* **ASSIGNMENT**
Return, word for word, only the lines of the data below that lie between the line with "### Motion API" and the line with "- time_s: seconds", those two lines included.

%%

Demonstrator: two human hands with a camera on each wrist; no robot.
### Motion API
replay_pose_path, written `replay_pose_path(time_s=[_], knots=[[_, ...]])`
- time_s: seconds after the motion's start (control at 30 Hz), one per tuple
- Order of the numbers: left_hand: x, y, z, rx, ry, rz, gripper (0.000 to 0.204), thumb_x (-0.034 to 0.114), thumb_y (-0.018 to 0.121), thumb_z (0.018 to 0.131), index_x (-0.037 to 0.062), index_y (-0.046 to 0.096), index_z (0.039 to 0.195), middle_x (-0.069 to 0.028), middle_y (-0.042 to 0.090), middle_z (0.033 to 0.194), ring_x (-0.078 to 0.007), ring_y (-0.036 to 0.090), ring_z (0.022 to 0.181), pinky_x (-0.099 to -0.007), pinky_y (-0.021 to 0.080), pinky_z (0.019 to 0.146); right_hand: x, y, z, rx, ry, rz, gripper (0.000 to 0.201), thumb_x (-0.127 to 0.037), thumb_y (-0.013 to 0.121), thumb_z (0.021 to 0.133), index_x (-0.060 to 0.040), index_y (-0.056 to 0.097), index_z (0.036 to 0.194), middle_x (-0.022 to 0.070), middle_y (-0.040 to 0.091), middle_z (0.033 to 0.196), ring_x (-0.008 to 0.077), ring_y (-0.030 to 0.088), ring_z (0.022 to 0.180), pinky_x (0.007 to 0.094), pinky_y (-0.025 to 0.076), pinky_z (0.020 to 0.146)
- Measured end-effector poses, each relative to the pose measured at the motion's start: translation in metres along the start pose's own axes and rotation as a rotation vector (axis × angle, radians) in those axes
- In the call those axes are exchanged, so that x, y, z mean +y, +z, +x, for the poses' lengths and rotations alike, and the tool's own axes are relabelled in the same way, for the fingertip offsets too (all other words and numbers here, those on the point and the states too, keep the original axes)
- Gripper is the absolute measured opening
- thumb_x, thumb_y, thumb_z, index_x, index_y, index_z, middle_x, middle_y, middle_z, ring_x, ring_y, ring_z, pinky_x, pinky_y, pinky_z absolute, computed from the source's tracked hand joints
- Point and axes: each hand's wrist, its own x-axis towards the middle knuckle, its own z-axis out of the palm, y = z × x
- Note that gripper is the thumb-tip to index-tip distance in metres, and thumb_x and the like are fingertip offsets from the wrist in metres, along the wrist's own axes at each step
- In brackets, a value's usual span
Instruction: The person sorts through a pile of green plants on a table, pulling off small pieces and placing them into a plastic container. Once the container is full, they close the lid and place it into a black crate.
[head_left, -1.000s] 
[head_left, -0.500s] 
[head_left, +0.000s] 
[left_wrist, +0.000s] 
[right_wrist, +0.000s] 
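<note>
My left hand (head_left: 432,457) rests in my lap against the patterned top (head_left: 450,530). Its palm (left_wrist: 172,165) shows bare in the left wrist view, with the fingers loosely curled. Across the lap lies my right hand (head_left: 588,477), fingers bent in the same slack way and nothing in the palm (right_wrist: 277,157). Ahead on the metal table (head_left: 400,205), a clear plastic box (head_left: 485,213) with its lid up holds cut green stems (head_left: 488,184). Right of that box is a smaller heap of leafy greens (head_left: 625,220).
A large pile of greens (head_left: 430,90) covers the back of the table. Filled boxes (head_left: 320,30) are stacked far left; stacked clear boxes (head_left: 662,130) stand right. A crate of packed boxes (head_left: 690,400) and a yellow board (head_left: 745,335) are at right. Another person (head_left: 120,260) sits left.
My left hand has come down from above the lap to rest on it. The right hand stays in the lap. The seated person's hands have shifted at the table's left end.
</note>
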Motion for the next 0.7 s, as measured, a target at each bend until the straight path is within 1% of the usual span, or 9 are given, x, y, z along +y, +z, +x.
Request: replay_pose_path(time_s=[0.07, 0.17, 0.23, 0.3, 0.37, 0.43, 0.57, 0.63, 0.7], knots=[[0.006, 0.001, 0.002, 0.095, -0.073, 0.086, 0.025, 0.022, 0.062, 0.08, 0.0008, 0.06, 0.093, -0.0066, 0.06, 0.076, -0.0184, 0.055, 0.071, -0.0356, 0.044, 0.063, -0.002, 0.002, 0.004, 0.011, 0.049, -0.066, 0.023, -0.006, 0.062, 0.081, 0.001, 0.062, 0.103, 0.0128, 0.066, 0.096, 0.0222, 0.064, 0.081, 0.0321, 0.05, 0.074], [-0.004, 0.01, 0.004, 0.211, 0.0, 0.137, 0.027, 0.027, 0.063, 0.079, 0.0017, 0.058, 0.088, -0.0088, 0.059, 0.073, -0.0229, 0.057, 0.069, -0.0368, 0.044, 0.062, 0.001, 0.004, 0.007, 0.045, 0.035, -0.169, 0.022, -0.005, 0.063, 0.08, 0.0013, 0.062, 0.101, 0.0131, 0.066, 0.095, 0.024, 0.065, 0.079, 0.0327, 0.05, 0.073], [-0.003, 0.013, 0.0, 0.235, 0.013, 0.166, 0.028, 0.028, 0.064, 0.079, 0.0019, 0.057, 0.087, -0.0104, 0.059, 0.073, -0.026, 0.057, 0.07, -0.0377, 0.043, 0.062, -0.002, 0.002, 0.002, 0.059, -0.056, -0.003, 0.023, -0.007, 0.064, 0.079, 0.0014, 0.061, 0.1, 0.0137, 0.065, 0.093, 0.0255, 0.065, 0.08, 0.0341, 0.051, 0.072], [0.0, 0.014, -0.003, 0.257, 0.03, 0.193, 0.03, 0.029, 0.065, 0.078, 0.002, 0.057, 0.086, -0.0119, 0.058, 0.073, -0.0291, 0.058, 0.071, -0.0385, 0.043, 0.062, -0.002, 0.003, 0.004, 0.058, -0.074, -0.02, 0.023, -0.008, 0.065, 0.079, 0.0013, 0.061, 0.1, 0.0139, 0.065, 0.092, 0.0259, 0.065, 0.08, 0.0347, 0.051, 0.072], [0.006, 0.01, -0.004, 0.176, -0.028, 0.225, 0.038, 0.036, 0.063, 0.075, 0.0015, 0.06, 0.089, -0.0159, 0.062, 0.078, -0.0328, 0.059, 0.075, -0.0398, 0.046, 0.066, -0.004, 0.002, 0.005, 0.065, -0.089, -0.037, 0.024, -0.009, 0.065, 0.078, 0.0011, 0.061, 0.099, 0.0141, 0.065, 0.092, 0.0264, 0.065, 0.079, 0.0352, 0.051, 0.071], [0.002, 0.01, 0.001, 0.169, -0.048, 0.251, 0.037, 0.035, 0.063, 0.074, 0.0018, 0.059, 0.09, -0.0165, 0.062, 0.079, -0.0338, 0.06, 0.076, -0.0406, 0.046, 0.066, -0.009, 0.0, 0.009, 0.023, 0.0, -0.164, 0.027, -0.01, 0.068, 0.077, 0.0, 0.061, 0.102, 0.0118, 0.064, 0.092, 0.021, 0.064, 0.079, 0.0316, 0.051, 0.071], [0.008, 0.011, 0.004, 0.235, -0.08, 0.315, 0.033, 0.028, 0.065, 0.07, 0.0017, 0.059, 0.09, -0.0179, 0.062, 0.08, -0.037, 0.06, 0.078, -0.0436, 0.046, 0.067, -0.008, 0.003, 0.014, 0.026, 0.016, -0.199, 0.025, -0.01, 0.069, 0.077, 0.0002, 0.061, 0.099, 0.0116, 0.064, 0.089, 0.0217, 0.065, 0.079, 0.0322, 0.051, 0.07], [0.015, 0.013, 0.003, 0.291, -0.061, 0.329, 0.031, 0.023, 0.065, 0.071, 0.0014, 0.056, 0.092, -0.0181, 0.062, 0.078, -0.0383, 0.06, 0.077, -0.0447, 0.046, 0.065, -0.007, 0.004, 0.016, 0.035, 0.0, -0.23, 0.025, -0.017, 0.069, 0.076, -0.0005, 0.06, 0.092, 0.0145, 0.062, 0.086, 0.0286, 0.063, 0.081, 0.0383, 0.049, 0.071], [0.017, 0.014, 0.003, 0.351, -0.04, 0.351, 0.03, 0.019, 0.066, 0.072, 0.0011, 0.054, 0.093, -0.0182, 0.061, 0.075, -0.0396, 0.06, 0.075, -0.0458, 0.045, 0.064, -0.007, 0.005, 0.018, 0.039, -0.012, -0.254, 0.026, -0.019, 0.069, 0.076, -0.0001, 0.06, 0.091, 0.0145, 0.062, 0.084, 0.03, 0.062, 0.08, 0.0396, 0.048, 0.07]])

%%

* **SOLVED PROBLEM**
### Motion API
replay_pose_path, written `replay_pose_path(time_s=[_], knots=[[_, ...]])`
- time_s: seconds after the motion's start (control at 30 Hz), one per tuple

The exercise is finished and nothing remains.